After completing one of my projects to run my 24V video lights from tool battery banks, I am left with a few spare battery charger PCBs.

I sometimes travel for work to countries that run 110V AC. One of the things I noticed is that tool battery chargers are still designed in a dumb way where they can’t take 110V-240V like most mobile phone chargers, camera chargers and even laptop chargers.

There has been quite a few instances that I can find online where people has made the conversion for their chargers bought abroad to 240V. Mostly because they are cheaper there.

If you google 110V to 240V charger conversion you will see that Makita, Dewalt, Milwaukee and Ryobi chargers have been converted by replacing some components in the PCB, mainly a varistor, a capacitor and in some cases a mosfet.

Because the chargers that I was left with are from Aldi. I can’t find an equivalent in 110V. The most similar one is the one from Bauer Hypermax tools in the USA but that charger has more poles and in a photo that I saw of their batteries they also seem to be wired differently to the ones for Aldi.

My question is. Can someone with knowledge in electronics have a look at the photos of my charger PCB units and see if there is a possibility to convert them to run on 110V AC?

They seem to have been designed to support 50/60Hz so frequency would not be an issue.

It would just be so much easier and efficient to carry just chargers converted than to have to take a step-up or a 110V AC to 12V DC convertor and a 12V DC to 240V AC invertor just for the sake of charging batteries.

The two versions of PCB chargers I have are in the following link.

https://imgur.com/a/FfGdeoM

For what I can see the first varistor is a NTC 10D-7 in one of the boards. The other has a NTC 5D-9, then a 275V Capacitor (the yellow brick). The big black capacitor is a 400V 47uf. The mosfet is a SVF7N65F SW7T22B.

Thanks

Have you had a look at what the output voltage is if you put 110v in? Because the frequency is the same worst case you will get a low voltage out, best case it will have been built to still output the same voltage.

Clinton.

I did find a ac-ac step down. Connected one of the chargers and the output is the same as if it was connected on 240V. But I need to put a battery on charge to see if it takes the same time.

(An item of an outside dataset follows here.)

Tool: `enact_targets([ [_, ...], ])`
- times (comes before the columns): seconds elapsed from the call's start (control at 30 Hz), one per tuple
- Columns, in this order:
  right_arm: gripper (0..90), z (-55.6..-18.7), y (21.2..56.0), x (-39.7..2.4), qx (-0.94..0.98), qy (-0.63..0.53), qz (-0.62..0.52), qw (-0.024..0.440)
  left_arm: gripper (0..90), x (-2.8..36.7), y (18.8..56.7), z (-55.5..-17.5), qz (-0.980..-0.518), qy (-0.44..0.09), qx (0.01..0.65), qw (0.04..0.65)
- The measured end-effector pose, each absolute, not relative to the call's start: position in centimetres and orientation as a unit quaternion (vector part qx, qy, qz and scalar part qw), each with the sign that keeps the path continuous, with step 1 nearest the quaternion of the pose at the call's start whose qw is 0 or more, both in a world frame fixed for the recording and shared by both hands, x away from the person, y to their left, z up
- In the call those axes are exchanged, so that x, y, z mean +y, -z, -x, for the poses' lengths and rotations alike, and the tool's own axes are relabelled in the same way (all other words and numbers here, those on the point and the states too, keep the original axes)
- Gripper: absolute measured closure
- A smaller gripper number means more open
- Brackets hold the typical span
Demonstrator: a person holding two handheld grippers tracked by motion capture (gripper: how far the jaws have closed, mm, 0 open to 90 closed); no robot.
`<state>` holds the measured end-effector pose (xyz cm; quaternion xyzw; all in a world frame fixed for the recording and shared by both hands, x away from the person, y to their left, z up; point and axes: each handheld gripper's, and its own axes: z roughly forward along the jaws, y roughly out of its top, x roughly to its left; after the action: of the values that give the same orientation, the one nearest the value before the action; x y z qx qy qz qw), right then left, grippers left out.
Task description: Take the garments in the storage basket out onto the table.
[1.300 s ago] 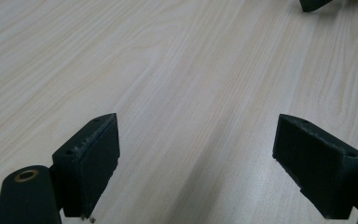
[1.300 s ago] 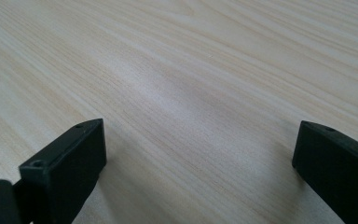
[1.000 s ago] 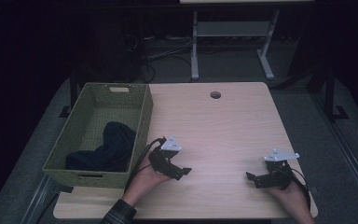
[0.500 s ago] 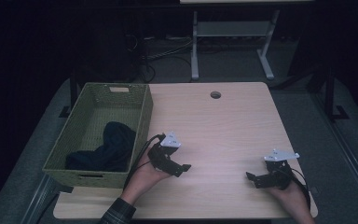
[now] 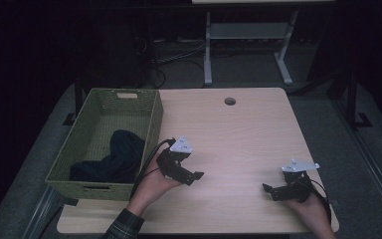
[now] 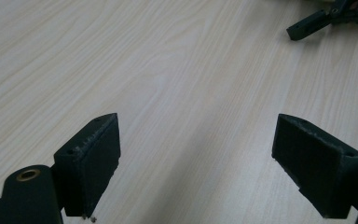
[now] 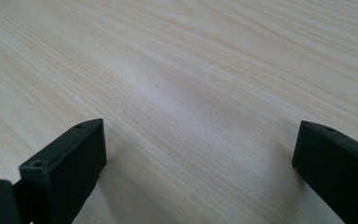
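My left claw (image 5: 191,175) sits just right of the basket (image 5: 154,119), jaws spread wide over bare worktop (image 5: 238,134) with nothing between them; in the left gripper view only wood grain lies between the pads (image 6: 93,158). My right claw (image 5: 273,191) rests low near the worktop's front right corner, also wide and empty. The dark cloth (image 5: 117,157) lies crumpled in the basket's near half, against its right wall, close to my left claw but on the other side of that wall.

I judge the step in hand to be reaching for the cloth with the left. To do it well I should lift the claw clear of the rim first (the woven wall is tall and would catch a jaw), then come down from above onto the highest fold. Keeping the jaws wide until they straddle a thick bunch should gather enough fabric. The right claw can stay put, well apart.
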<state>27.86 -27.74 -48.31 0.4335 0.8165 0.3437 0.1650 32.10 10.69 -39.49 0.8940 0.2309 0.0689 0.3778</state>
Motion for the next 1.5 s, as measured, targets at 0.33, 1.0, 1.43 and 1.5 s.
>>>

Thanks for that suggestion.

Not a problem, I think the charge time would remain the same the limit on charging current is usually in the batteries.

I was thinking if the Amps would remain the same.

Power should remain constant and P=IV, so at 110V you get about 20A (minus losses from the converter) from a 240V, 10A (2400W) source (as long as the converter can deal with that power level).